■ What you should do ■
When you reach the line below that has "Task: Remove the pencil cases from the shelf", start returning lines exactly, and stop after the line that has "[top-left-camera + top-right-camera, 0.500"; skip the pictures.

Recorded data
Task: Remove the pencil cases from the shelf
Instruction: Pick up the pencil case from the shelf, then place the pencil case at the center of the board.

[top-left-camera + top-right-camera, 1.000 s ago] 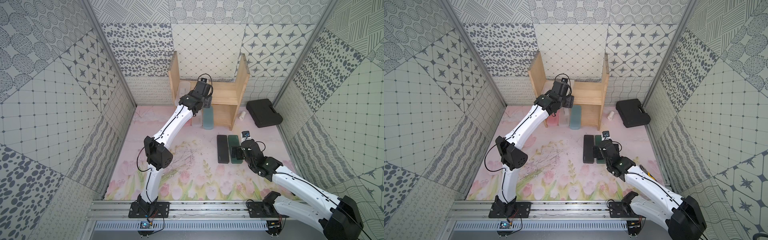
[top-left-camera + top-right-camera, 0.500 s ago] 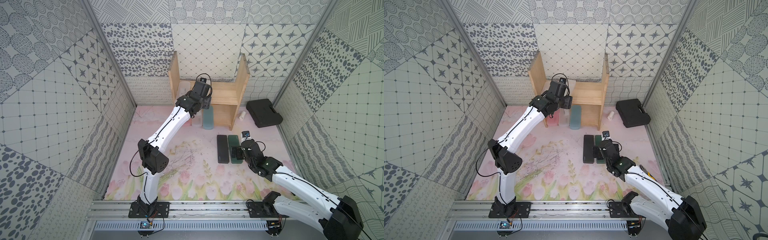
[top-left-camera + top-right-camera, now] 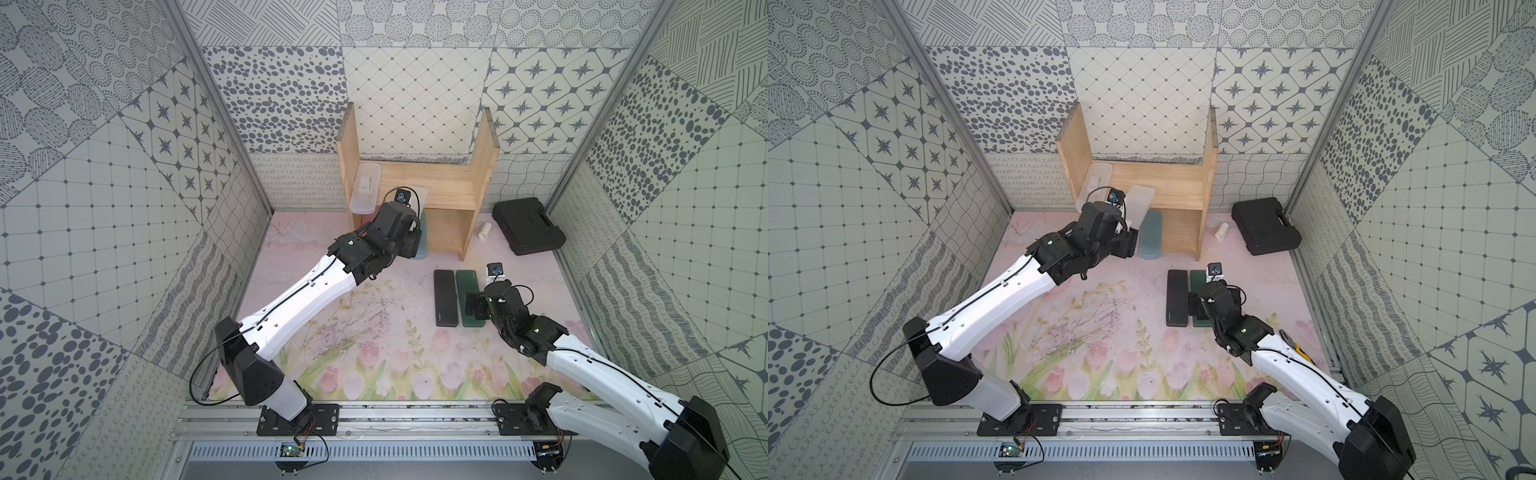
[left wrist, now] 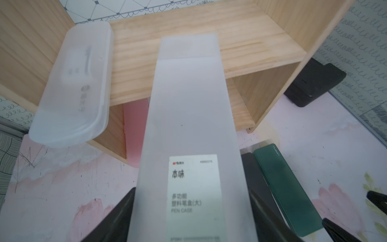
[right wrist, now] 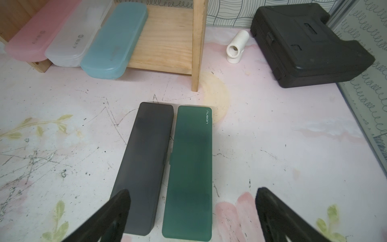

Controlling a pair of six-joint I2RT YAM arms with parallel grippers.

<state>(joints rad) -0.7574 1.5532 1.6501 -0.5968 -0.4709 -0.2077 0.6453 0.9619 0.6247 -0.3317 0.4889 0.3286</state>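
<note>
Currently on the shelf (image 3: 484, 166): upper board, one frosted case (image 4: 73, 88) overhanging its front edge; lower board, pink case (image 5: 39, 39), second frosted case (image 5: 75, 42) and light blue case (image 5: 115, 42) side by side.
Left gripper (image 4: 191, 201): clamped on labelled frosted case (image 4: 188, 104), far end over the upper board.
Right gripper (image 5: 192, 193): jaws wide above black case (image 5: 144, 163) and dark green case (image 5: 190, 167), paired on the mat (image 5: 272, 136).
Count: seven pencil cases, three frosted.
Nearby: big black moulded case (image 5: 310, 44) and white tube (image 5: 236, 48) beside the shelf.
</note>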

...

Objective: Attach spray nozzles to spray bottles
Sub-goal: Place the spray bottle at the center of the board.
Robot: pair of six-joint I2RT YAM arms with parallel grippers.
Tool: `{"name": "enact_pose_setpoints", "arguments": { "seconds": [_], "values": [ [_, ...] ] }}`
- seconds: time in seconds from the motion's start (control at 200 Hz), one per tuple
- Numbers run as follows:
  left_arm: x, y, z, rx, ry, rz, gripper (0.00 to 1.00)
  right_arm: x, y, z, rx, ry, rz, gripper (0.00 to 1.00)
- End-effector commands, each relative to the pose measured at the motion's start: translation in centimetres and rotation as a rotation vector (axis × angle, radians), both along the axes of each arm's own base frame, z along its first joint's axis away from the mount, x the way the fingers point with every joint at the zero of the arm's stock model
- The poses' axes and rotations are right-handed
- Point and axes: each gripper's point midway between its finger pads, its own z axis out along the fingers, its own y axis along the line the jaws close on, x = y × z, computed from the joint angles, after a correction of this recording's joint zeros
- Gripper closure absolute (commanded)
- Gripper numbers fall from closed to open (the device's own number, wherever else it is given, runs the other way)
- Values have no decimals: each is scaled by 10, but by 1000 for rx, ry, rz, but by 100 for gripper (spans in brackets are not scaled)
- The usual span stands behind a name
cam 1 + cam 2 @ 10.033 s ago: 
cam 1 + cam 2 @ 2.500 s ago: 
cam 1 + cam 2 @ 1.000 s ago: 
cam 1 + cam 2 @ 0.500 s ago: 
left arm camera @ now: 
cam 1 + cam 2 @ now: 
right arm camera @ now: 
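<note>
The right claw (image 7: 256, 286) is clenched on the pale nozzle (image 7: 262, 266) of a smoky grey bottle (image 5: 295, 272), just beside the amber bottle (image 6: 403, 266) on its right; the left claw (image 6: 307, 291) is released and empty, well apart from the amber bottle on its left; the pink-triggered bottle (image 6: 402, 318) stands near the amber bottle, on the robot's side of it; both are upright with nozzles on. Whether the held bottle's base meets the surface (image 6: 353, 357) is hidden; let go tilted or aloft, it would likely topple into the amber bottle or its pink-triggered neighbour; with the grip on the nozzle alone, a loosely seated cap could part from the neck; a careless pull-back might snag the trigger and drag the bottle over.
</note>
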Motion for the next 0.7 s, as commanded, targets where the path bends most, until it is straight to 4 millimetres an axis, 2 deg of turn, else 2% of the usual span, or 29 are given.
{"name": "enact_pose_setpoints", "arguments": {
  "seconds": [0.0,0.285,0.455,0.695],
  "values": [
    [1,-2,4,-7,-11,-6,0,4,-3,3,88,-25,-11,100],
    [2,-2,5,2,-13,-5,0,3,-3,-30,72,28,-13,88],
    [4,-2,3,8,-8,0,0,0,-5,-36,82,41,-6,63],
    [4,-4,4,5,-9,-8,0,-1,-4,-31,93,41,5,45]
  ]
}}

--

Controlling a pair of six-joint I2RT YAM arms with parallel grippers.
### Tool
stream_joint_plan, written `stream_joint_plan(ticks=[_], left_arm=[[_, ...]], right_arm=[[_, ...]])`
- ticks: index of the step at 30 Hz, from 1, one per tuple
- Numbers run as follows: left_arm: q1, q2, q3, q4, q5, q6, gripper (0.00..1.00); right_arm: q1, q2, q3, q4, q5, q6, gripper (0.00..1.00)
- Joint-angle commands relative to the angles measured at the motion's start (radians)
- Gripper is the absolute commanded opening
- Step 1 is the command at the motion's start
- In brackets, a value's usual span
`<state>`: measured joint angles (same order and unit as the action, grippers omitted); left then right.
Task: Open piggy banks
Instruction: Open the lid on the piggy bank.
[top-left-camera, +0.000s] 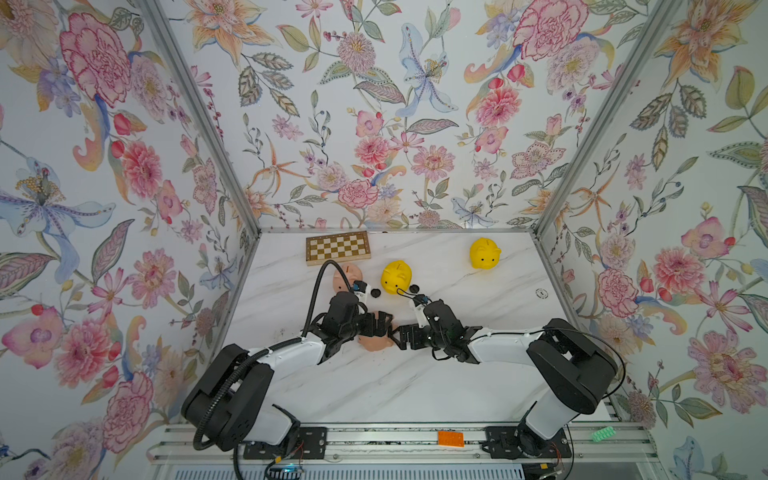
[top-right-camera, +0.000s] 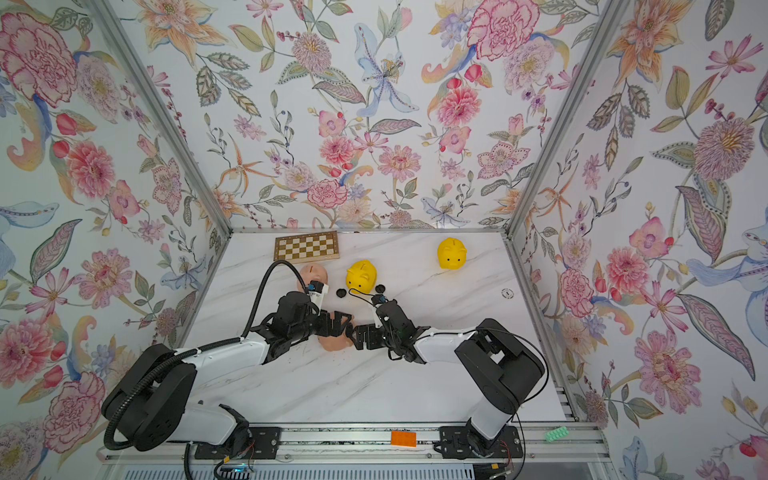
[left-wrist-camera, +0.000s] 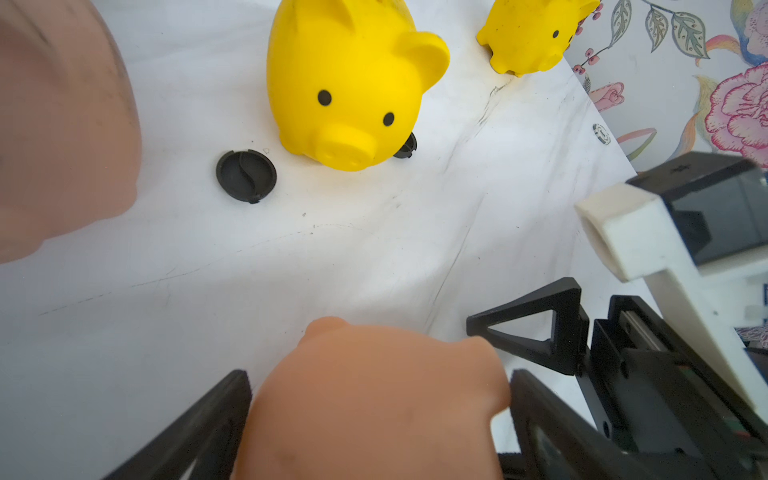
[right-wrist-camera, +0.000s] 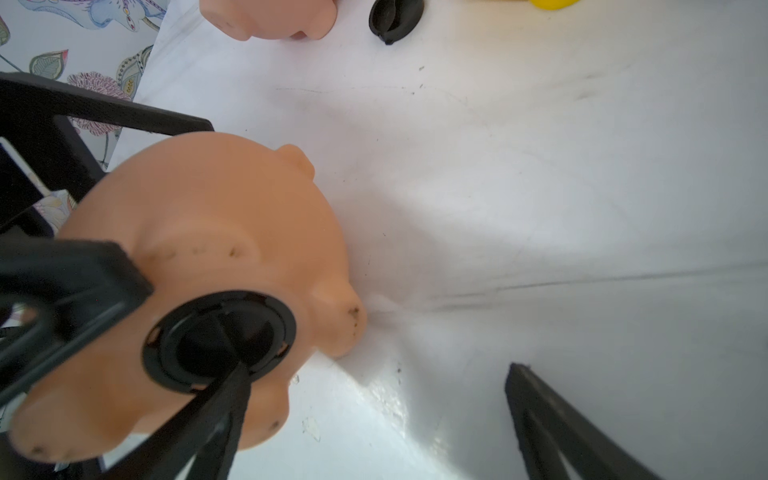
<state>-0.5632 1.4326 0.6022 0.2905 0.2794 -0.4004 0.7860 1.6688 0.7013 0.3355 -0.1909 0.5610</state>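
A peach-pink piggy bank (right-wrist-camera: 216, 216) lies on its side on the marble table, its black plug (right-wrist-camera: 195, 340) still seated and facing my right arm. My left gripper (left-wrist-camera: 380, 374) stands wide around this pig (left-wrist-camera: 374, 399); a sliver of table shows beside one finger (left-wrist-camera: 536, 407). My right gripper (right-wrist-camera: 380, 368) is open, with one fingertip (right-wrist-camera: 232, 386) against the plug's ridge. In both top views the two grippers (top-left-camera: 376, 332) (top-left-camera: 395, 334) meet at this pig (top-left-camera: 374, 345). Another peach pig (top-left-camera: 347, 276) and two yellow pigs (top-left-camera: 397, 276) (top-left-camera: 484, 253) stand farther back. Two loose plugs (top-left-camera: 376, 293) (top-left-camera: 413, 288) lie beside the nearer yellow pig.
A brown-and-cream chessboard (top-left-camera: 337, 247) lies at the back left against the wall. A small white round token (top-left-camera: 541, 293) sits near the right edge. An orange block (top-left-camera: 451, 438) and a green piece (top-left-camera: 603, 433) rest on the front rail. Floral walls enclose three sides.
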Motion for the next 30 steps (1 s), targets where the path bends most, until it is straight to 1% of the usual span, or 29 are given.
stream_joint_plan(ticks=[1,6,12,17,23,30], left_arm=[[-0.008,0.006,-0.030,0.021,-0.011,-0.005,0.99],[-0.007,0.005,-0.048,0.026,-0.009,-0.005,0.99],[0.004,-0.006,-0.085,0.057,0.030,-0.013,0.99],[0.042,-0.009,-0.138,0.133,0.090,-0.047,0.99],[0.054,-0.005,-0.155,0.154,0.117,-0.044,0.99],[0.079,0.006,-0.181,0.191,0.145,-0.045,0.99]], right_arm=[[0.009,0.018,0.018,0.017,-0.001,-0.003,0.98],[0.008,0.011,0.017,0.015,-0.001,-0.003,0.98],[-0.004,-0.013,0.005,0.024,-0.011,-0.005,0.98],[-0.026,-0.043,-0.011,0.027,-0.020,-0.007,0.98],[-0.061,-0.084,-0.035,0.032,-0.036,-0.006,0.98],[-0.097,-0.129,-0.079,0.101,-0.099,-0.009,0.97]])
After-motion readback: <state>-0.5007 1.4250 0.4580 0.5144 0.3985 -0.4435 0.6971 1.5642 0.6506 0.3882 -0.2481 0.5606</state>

■ Answer to this problem ■
Task: Remove the pencil cases from the shelf
Instruction: Pick up the pencil case from the shelf, then place the pencil case at the center of the board.

[top-left-camera + top-right-camera, 1.000 s ago] 
[top-left-camera + top-right-camera, 0.500 s ago] 

Nothing further is required by the exercise.